Dormi pagliaccio E poi ridiamoci su
I CORTOCIRCUITI che ogni tanto si attivano attraverso le parole disegnano linee altrimenti impensabili tra punti diversi della nostra quotidianità. In questo caso tutto comincia qualche giorno fa, quando – dopo aver fatto un giretto su Twitter, dove l’epiteto di pagliaccio era abbinato al cognome di un certo politico – mi sono ritrovato a leggere alcune pagine della prima versione dei Promessi sposi. Quella stesura rimasta manoscritta fino alla morte di Manzoni che eravamo abituati a chiamare Fermo e Lucia, ma forse – seguendo l’indicazione delle filologhe Paola Italia e Giulia Raboni – sarebbe bene chiamare già Gli sposi promessi: lo stesso titolo che campeggia a lungo in testa alla versione successiva fino all’ultimo ripensamento dell’autore.
Nel settimo capitolo di quella prima stesura c’è una parte che poi sarà espunta dal romanzo. Fra Cristoforo, attardatosi a discutere con i due promessi e la madre di lei lo sfortunato esito della sua spedizione da Don Rodrigo, rientra al convento a tarda ora. Per questo viene rimproverato dal Padre guardiano, il quale – dopo avergli ordinato di dire un miserere con le braccia alzate – si mette a dormire «sul duro suo pagliaccio; più soddisfatto però che se si fosse posto sul letto più delicato: poiché non è a dire quanta consolazione si senta nel far fare agli altri il loro dovere, e nel riprenderli quando se ne allontanano».
FINO AL 500 VOLEVA DIRE GIACIGLIO. MA DAL 700 INDICÒ IL BUFFONE DA CIRCO VESTITO CON UNA FODERA DI PAGLIERICCIO
Parole di paglia
In effetti la parola pagliaccio (più di rado pagliaccia, al femminile) ha definito fin dal 500 un giaciglio fatto originariamente di paglia. Il vocabolario milanese di Francesco Cherubini nell’edizione del 1814 proponeva come sostituti toscani dell’espressione paja triada proprio pagliaccio o paglione o pagliericcio.
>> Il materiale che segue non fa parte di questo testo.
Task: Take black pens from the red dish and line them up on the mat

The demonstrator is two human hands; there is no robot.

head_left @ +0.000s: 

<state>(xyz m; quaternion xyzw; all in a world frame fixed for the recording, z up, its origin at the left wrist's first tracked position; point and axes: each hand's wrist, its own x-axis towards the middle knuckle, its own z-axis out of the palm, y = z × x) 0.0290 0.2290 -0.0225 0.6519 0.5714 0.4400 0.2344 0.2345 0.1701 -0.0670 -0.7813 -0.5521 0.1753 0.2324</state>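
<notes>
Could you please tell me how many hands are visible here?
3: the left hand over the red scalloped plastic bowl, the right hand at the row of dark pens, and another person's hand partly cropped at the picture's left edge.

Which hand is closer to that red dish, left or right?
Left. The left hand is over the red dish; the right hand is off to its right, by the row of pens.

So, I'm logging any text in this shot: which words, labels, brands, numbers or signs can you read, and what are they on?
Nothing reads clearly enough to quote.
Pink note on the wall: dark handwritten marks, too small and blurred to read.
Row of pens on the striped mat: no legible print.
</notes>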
Poi alla voce pajasc spiegava: «specie di sacco grande cucito per ogni parte, pieno di paglia o di cartocci di grano in forma di materassa». Manzoni potrebbe aver preso la parola da lì. Di certo si è soffermato sulla pagina, visto che nel suo esemplare – all’altezza della voce pajascett – integra la definizione di «buffoncello» annotando di suo pugno: «pagliaccetto».
Già: perché fin dal 700 pagliaccio era passato a indicare anche il buffone da circo, che all’inizio si presentava in scena con un vestito simile alla fodera di un pagliericcio. Di lì, nell’Ottocento, il significato di «persona poco seria» e anche i derivati come pagliacciata o pagliaccesco; poi, alla metà del 900, l’uso di pagliaccetto per indicare un capo d’abbigliamento femminile o più spesso infantile. Un percorso analogo a quello dell’uso tutto fiorentino di indicare con toni la tuta da ginnastica: la parola viene infatti dal diminutivo di Antonio, che ha preso nel tempo il senso di pagliaccio e da lì è poi passato a un certo tipo di abbigliamento.
Il significato più antico di pagliaccio potrebbe essere stato influenzato dal francese paillasse, in uso – al femminile – già dal 1250. Ma è il significato che la parola ha poi preso in italiano a influenzare il francese paillasse, usato dai primi dell’800 – stavolta al maschile – per riferirsi (traduco dalla voce di un dizionario etimologico francese) «al carattere inaffidabile di certi notabili e uomini politici».
Il cerchio, però, si chiude davvero solo quando dal fornaio sotto casa indico un certo tipo di pane che mia moglie ha comprato già altre volte e la persona dietro al bancone esclama: «certo: il pan paillasse©!».